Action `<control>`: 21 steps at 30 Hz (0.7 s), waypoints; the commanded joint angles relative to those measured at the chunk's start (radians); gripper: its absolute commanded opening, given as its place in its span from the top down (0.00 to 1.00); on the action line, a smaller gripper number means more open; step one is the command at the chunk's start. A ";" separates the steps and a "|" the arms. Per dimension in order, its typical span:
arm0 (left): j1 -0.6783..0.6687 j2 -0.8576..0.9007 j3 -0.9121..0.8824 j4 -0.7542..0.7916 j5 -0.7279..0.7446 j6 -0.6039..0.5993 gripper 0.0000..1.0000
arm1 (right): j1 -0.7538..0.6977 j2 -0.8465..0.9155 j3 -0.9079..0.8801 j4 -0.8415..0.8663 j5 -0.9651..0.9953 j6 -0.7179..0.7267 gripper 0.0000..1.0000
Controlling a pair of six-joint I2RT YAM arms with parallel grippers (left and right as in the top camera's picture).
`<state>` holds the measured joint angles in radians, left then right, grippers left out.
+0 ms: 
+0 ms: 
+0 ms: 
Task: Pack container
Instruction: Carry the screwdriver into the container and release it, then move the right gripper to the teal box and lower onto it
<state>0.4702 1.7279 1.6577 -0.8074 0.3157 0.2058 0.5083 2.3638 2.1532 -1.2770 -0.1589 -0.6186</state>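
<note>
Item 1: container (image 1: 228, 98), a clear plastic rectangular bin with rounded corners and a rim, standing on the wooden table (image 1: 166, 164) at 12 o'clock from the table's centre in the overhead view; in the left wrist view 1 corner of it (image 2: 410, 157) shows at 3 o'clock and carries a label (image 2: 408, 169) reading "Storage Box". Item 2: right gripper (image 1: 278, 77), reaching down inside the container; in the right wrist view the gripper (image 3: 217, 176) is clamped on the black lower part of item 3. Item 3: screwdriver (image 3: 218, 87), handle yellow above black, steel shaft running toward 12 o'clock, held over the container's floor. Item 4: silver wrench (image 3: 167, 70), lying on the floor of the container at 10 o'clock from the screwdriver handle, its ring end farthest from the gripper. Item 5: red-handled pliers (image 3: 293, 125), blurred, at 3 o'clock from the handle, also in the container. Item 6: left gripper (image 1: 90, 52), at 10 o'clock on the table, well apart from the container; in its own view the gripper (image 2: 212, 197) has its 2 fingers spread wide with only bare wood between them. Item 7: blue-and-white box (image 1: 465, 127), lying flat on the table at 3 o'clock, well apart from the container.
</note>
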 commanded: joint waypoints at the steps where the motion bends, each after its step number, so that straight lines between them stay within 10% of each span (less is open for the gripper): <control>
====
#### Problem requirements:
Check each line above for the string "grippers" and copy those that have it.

#### Solution to the exercise:
Controlling a pair of six-joint I2RT YAM arms with parallel grippers (left and right as in the top camera's picture).
`<state>` holds the measured joint angles in radians, left then right, grippers left out.

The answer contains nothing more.